Originaltitel: The Jungle Book
Laufzeit: 106 Min.
Produktionsland: USA / Großbritannien
Produktionsjahr: 2016
FSK-Freigabe: ab 6 Jahren

Regie: Jon Favreau
Musik: John Debney
Darsteller: Neel Sethi, Bill Murray (Armin Rohde), Ben Kingsley (Joachim Król), Idris Elba (Ben Becker), Christopher Walken (Christian Berkel), Scarlett Johannsson (Jessica Schwarz), Lupita Nyong'o (Heike Makatsch), Giancarlo Esposito (Justus von Dohnányi)


Kurzinhalt:
Der verwaiste Menschenjunge Mogli (Neel Sethi) wird im Dschungel von Panther Baghira (Ben Kinsgsley / Joachim Król) gefunden, der das Kind zu dem von Akela (Giancarlo Esposito / Justus von Dohnányi) geleiteten Wolfsrudel bringt. Wölfin Raksha (Lupita Nyong'o / Heike Makatsch) adoptiert den Jungen und Mogli wächst als Mitglied des Rudels auf, während Baghira ihn die Gesetze des Dschungels lehrt.
In einer Trockenzeit kommt der mächtige Tiger Shir Khan (Idris Elba / Ben Becker) in die Gegend.

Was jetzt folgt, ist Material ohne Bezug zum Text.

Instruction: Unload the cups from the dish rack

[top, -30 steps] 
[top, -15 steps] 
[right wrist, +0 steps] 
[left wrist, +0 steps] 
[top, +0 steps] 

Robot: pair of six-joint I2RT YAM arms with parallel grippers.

Er entdeckt Mogli und warnt die Gemeinschaft der Tiere, dass der Junge eine Gefahr sein wird, wenn er zum erwachsenen Menschen geworden ist. Da er damit droht, Mogli zu töten, beraten Baghira und das Wolfsrudel das weitere Vorgehen, so dass sich Mogli entschließt, den Dschungel zu verlassen. Baghira möchte ihn zu einer Menschensiedlung bringen, in der Mogli in Sicherheit ist.
Als sie getrennt werden, setzt Mogli seinen Weg allein fort und begegnet der Schlange Kaa (Scarlett Johannsson / Jessica Schwarz), dem Bären Balu (Bill Murray / Armin Rohde) und dem König der Affen King Louie (Christopher Walken / Christian Berkel).
Unterdessen sucht Shir Khan unbeirrbar den Menschenjungen, denn er hat mit ihm eine alte Rechnung zu begleichen.


Kritik:
"DSCHUNGEL – wieviel Phantasie und wieviel Zauber liegen in diesem Wort!
Und wie märchenhaft und wundersam ist die Geschichte des kleinen Jungen, der Mogli hieß."
(Baghira in Das Dschungelbuch [1967])

Es gibt Erfahrungen, die ein Kind prägen. Der Zeichentrick-Klassiker Das Dschungelbuch ist eines der sehr seltenen Werke, die wohl für unzählige Kinder generations- und herkunftsübergreifend auf der ganzen Welt einer der ersten Filme war, die sie im Kino erleben durften.
Die 1894 erstmals veröffentlichte literarische Vorlage lieferte der im indischen Bombay geborene britische Autor Rudyard Kipling. Sie wurde im Laufe der Jahre immer wieder für Film und Fernsehen adaptiert.
Doch Walt Disneys 19. abendfüllender Animationsfilm, der zugleich der letzte war, an dem Disney vor seinem Tod im Dezember 1966 selbst beteiligt war, genießt bis heute eine beispiellose Popularität, die wesentlich in den zahlreichen regelmäßigen Wiederaufführungen begründet ist. Jahrzehntelang konnte Das Dschungelbuch nur im Kino bewundert werden. Heimvideoveröffentlichungen waren sehr spät erhältlich – und selbst dann nur für einen begrenzten Zeitraum. In Deutschland lief der Film sogar erst 2014 erstmals im Free-TV.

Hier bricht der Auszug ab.